The task:
In this exercise, restate the listing word for word.

[Records for the exercise Boundary: Start]

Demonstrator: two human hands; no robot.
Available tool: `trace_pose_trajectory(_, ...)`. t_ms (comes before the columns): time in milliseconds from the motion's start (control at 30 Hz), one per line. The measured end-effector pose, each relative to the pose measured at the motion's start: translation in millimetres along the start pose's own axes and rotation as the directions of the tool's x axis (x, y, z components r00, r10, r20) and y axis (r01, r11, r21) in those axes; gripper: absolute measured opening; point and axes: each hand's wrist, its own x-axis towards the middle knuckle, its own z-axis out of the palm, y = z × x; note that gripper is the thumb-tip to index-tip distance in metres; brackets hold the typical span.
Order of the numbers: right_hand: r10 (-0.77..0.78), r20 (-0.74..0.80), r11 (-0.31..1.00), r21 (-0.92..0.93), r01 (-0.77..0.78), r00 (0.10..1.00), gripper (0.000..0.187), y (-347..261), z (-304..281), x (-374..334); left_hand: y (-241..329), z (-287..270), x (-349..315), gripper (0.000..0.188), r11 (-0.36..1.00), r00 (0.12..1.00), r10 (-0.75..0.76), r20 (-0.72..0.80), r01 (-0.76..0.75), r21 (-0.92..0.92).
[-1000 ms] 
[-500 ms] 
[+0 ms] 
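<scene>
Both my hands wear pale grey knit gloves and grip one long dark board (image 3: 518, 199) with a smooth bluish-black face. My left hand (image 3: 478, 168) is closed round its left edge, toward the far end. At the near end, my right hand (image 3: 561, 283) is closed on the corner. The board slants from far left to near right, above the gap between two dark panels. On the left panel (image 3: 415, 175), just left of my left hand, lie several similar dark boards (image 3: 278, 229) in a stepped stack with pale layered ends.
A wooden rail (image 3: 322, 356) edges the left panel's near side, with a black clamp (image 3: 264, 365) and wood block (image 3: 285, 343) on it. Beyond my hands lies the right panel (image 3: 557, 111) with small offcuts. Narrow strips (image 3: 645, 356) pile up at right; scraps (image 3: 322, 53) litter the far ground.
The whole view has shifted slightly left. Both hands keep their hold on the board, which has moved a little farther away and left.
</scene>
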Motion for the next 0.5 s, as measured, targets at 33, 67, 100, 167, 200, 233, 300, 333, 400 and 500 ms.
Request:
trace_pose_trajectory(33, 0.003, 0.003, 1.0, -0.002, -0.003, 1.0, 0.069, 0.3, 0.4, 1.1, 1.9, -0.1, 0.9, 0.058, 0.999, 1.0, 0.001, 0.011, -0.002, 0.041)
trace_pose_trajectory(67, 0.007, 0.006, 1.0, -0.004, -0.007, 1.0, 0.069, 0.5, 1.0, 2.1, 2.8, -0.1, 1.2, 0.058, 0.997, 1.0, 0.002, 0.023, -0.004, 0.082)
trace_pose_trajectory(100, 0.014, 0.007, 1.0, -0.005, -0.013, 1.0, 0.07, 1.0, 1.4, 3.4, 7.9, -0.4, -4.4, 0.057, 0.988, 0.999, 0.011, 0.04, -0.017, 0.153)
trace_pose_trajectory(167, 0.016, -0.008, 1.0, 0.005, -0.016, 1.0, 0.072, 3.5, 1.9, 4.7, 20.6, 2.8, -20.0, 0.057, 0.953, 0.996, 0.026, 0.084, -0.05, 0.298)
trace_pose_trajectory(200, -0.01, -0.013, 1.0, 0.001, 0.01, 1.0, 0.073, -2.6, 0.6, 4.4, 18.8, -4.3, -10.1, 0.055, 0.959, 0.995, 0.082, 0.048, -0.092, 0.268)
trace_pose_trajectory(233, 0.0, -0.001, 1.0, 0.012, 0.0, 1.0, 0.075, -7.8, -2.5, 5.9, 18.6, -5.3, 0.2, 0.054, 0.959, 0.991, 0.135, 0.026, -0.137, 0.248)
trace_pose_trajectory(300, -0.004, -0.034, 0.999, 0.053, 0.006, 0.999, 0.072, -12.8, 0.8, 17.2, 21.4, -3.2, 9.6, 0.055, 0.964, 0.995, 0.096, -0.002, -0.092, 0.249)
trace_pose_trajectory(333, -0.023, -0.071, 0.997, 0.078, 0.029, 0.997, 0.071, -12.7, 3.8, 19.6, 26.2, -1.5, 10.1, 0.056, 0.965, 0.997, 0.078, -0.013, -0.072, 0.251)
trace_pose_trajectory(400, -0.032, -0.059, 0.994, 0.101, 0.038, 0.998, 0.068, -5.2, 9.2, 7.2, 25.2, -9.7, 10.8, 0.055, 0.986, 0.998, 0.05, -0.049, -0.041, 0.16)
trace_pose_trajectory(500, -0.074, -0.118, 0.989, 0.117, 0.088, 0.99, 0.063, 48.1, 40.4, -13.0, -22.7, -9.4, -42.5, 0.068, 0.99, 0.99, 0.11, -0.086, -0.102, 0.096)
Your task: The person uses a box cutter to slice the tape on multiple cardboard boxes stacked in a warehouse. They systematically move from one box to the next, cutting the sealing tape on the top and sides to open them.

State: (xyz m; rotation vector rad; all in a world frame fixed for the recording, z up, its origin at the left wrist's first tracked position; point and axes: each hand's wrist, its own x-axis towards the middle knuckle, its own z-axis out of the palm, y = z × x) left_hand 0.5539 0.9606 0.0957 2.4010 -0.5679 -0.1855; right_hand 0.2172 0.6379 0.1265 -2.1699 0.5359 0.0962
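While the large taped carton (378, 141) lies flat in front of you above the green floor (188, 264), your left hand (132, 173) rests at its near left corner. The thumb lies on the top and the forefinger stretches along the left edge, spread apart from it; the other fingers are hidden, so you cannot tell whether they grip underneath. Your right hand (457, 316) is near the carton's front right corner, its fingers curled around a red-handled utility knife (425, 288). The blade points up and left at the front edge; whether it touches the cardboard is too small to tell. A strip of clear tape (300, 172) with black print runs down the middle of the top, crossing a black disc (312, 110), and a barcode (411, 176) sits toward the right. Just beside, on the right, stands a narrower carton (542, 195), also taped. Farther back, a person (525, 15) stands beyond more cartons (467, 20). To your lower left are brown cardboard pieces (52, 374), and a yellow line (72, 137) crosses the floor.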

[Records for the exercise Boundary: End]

Solution to the exercise:
Demonstrator: two human hands; no robot.
Available tool: `trace_pose_trajectory(_, ...)`. t_ms (comes before the columns): time in milliseconds from the motion's start (control at 30 Hz), one per line. The measured end-effector pose, each relative to the pose measured at the motion's start: translation in millimetres along the start pose's own axes and rotation as the directions of the tool's x axis (x, y, z components r00, r10, r20) and y axis (r01, r11, r21) in those axes; gripper: absolute measured opening; point and axes: each hand's wrist, its own x-axis towards the middle knuckle, its own z-axis out of the palm, y = z × x; note that gripper is the thumb-tip to index-tip distance in metres; brackets hold the typical span.
Order of the numbers: right_hand: r10 (-0.77..0.78), r20 (-0.74..0.80), r11 (-0.31..1.00), r21 (-0.92..0.93), r01 (-0.77..0.78), r00 (0.10..1.00), gripper (0.000..0.187), y (-347..261), z (-304..281), x (-374..334); left_hand: y (-241..329), z (-287..270), x (-349..315), gripper (0.000..0.188), r11 (-0.36..1.00), r00 (0.12..1.00), r10 (-0.75..0.76), r20 (-0.72..0.80), r01 (-0.76..0.75), r21 (-0.92..0.92).
[-1000 ms] 
[-500 ms] 
[+0 ms] 
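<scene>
Both my hands wear pale grey knit gloves and grip one long dark board (image 3: 518, 199) with a smooth bluish-black face. My left hand (image 3: 478, 168) is closed round its left edge, toward the far end. At the near end, my right hand (image 3: 561, 283) is closed on the corner. The board slants from far left to near right, above the gap between two dark panels. On the left panel (image 3: 415, 175), just left of my left hand, lie several similar dark boards (image 3: 278, 229) in a stepped stack with pale layered ends.
A wooden rail (image 3: 322, 356) edges the left panel's near side, with a black clamp (image 3: 264, 365) and wood block (image 3: 285, 343) on it. Beyond my hands lies the right panel (image 3: 557, 111) with small offcuts. Narrow strips (image 3: 645, 356) pile up at right; scraps (image 3: 322, 53) litter the far ground.
The whole view has shifted slightly left. Both hands keep their hold on the board, which has moved a little farther away and left.
</scene>
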Motion for the next 0.5 s, as measured, targets at 33, 67, 100, 167, 200, 233, 300, 333, 400 and 500 ms.
Request:
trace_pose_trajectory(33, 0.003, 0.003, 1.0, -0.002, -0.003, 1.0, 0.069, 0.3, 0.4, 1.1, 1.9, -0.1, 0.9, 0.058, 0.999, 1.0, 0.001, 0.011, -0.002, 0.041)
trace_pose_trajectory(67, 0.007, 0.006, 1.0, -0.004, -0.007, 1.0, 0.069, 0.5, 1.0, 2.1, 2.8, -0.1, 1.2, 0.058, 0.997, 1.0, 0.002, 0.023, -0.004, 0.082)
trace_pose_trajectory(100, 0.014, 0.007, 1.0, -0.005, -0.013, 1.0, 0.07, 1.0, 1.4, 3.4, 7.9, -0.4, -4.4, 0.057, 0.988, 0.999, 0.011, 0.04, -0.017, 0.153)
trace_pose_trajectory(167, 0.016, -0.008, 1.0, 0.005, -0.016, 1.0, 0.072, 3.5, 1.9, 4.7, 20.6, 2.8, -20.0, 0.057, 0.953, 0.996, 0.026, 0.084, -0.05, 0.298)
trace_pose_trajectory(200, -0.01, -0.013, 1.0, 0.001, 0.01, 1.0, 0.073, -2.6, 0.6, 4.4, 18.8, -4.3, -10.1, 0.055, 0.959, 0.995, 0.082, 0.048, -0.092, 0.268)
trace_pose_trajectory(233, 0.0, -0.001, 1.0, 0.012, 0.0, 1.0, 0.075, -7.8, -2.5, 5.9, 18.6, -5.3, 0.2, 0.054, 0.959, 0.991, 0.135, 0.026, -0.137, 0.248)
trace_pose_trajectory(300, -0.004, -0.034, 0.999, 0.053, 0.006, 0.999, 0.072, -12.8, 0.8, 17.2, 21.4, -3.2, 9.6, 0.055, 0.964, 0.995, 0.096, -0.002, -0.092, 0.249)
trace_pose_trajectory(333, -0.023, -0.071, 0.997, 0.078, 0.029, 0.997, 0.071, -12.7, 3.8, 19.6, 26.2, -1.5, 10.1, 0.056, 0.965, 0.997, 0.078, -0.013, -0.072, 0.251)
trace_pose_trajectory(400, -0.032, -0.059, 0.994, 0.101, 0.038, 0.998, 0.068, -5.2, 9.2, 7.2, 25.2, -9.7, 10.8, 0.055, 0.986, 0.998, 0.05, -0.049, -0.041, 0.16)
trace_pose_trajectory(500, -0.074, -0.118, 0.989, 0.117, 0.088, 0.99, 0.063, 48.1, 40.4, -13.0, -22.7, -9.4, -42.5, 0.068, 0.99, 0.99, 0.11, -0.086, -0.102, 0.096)
Your task: The person uses a box cutter to slice the tape on multiple cardboard boxes stacked in a warehouse. They systematically move from one box to the next, cutting the sealing tape on the top and sides to open them.

State: (xyz m; rotation vector rad; all in a world frame fixed for the recording, z up, its origin at the left wrist's first tracked position; point and axes: each hand's wrist, its own x-axis towards the middle knuckle, its own z-axis out of the palm, y = z × x) left_hand 0.5539 0.9606 0.0957 2.4010 -0.5679 -0.1855; right_hand 0.2172 0.6379 0.1265 -2.1699 0.5359 0.0962
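While the large taped carton (378, 141) lies flat in front of you above the green floor (188, 264), your left hand (132, 173) rests at its near left corner. The thumb lies on the top and the forefinger stretches along the left edge, spread apart from it; the other fingers are hidden, so you cannot tell whether they grip underneath. Your right hand (457, 316) is near the carton's front right corner, its fingers curled around a red-handled utility knife (425, 288). The blade points up and left at the front edge; whether it touches the cardboard is too small to tell. A strip of clear tape (300, 172) with black print runs down the middle of the top, crossing a black disc (312, 110), and a barcode (411, 176) sits toward the right. Just beside, on the right, stands a narrower carton (542, 195), also taped. Farther back, a person (525, 15) stands beyond more cartons (467, 20). To your lower left are brown cardboard pieces (52, 374), and a yellow line (72, 137) crosses the floor.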

No additional output is expected for this exercise.